WHAT IS NEEDED: Write the listing out again, exactly as it reads below.

GIVEN DATA:
________________________________________
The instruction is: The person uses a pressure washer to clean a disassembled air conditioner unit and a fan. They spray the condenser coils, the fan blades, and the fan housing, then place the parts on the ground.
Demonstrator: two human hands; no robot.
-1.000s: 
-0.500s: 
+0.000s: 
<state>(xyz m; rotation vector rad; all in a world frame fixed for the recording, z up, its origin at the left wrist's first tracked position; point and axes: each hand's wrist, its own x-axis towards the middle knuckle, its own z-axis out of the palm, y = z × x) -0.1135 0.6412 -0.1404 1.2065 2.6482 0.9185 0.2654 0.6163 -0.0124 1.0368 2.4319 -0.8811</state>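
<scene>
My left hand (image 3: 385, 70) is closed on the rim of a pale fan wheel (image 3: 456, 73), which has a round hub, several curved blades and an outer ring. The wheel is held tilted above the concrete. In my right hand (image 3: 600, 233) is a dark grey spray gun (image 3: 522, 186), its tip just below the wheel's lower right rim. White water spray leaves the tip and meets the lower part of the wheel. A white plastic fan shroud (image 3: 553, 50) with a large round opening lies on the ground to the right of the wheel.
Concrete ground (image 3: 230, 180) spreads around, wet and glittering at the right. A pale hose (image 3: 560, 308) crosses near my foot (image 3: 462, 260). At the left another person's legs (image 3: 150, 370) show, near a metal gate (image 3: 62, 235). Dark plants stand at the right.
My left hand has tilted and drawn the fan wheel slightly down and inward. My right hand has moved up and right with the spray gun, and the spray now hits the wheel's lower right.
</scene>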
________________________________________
SOLUTION:
The instruction is: The person uses a pressure washer to clean a disassembled air conditioner unit and a fan. They spray the condenser coils, the fan blades, and the fan housing, then place the parts on the ground.
Demonstrator: two human hands; no robot.
-1.000s: 
-0.500s: 
+0.000s: 
<state>(xyz m; rotation vector rad; all in a world frame fixed for the recording, z up, its origin at the left wrist's first tracked position; point and axes: each hand's wrist, its own x-axis towards the middle knuckle, its own z-axis out of the palm, y = z × x) -0.1135 0.6412 -0.1404 1.2065 2.6482 0.9185 0.2654 0.6163 -0.0124 1.0368 2.4319 -0.8811</state>
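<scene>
My left hand (image 3: 385, 70) is closed on the rim of a pale fan wheel (image 3: 456, 73), which has a round hub, several curved blades and an outer ring. The wheel is held tilted above the concrete. In my right hand (image 3: 600, 233) is a dark grey spray gun (image 3: 522, 186), its tip just below the wheel's lower right rim. White water spray leaves the tip and meets the lower part of the wheel. A white plastic fan shroud (image 3: 553, 50) with a large round opening lies on the ground to the right of the wheel.
Concrete ground (image 3: 230, 180) spreads around, wet and glittering at the right. A pale hose (image 3: 560, 308) crosses near my foot (image 3: 462, 260). At the left another person's legs (image 3: 150, 370) show, near a metal gate (image 3: 62, 235). Dark plants stand at the right.
My left hand has tilted and drawn the fan wheel slightly down and inward. My right hand has moved up and right with the spray gun, and the spray now hits the wheel's lower right.
</scene>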

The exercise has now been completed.